All that is needed is every line of the listing below that has "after".

MATERIAL FOR THIS TASK Start Marker

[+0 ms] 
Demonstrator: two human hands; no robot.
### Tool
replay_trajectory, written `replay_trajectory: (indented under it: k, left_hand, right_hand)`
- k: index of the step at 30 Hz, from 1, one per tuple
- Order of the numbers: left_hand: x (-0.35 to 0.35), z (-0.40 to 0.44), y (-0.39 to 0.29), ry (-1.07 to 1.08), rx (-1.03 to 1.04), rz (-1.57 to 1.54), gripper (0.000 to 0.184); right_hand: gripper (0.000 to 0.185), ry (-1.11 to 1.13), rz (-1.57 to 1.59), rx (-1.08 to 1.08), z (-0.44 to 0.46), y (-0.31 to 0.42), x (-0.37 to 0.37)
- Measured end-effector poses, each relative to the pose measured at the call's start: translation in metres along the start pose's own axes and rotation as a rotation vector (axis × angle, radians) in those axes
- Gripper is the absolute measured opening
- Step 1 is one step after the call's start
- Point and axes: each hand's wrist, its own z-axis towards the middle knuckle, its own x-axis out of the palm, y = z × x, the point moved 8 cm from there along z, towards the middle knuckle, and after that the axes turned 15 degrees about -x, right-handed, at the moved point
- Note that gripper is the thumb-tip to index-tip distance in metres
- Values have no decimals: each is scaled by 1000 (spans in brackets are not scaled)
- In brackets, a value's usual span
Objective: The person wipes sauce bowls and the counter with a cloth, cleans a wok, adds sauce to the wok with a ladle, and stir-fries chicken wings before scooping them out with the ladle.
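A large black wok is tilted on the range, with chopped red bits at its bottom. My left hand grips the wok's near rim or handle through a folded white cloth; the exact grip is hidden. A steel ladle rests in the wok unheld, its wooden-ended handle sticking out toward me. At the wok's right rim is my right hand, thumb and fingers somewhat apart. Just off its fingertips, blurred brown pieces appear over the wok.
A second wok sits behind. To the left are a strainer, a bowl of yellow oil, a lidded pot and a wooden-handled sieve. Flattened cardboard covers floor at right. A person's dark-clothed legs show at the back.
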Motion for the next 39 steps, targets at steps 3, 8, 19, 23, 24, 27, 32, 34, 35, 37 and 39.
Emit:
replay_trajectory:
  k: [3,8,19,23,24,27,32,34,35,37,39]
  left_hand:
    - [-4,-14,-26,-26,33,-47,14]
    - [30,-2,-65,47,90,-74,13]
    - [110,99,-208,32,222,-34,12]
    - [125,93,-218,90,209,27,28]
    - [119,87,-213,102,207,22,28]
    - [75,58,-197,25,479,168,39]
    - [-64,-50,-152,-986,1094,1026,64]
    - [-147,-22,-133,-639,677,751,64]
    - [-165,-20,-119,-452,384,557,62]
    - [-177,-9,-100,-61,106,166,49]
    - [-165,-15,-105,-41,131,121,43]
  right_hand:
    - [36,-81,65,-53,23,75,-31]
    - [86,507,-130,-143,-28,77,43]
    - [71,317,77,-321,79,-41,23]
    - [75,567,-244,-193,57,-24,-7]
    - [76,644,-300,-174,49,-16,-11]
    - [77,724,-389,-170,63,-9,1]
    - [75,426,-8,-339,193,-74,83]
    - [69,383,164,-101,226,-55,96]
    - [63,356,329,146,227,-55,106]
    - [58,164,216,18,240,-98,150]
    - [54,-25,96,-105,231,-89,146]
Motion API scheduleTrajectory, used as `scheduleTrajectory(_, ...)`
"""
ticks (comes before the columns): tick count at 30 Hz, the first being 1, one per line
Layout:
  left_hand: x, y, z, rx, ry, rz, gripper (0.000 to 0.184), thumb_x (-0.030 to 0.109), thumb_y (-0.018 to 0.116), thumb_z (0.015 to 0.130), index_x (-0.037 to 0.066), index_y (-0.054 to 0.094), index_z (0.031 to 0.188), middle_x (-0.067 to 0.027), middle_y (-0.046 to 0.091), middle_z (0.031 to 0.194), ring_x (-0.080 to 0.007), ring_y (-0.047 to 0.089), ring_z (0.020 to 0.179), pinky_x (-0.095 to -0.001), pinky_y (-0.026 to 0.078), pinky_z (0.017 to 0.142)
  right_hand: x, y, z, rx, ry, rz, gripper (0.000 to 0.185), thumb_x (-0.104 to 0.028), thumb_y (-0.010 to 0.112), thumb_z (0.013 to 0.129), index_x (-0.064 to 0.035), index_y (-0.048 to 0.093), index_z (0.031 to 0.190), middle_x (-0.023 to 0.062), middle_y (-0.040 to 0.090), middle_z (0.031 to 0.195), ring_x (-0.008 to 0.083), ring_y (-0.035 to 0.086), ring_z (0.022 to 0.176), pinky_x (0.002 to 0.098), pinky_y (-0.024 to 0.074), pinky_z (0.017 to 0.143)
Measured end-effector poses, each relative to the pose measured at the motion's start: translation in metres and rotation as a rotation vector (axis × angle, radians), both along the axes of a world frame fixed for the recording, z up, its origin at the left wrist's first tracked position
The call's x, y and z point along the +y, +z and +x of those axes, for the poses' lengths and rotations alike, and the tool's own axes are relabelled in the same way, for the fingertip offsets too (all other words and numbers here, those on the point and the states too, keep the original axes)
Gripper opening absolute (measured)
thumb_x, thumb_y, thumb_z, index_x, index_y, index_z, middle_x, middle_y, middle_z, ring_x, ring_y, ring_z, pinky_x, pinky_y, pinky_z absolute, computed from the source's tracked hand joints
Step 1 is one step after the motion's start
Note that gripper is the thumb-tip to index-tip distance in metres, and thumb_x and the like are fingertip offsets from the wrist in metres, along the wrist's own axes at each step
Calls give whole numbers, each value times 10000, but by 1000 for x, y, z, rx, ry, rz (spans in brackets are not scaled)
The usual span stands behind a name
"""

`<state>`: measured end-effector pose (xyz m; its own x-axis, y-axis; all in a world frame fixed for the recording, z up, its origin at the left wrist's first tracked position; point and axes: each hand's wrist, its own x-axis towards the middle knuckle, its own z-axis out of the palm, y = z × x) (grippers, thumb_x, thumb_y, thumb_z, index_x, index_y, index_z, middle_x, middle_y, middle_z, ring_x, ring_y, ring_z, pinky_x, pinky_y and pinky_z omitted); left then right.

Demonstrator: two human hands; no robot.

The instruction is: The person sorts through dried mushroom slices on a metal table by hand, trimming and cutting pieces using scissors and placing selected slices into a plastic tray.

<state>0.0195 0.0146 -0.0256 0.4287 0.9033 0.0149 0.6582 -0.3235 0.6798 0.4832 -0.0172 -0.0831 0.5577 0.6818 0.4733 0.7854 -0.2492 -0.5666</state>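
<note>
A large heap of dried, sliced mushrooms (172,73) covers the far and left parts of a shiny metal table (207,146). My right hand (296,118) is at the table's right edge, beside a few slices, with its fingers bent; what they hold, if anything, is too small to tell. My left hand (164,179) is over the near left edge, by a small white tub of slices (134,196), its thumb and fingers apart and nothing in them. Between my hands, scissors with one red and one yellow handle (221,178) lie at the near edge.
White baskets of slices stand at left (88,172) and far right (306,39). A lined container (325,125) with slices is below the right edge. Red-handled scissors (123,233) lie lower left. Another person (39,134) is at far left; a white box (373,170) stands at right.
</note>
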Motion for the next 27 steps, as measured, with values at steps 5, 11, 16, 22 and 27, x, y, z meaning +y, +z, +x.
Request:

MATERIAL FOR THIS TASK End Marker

▸ **WRITTEN RESPONSE**:
- Step 1 is one step after the call's start
- Point and axes: each hand's wrist, its own z-axis towards the middle knuckle, its own x-axis out of the palm, y = z × x, the point moved 8 cm from there along z, towards the middle knuckle, and after that the axes turned 15 degrees about -x, right-handed, at the moved point
Step 1 is one step after the motion's start

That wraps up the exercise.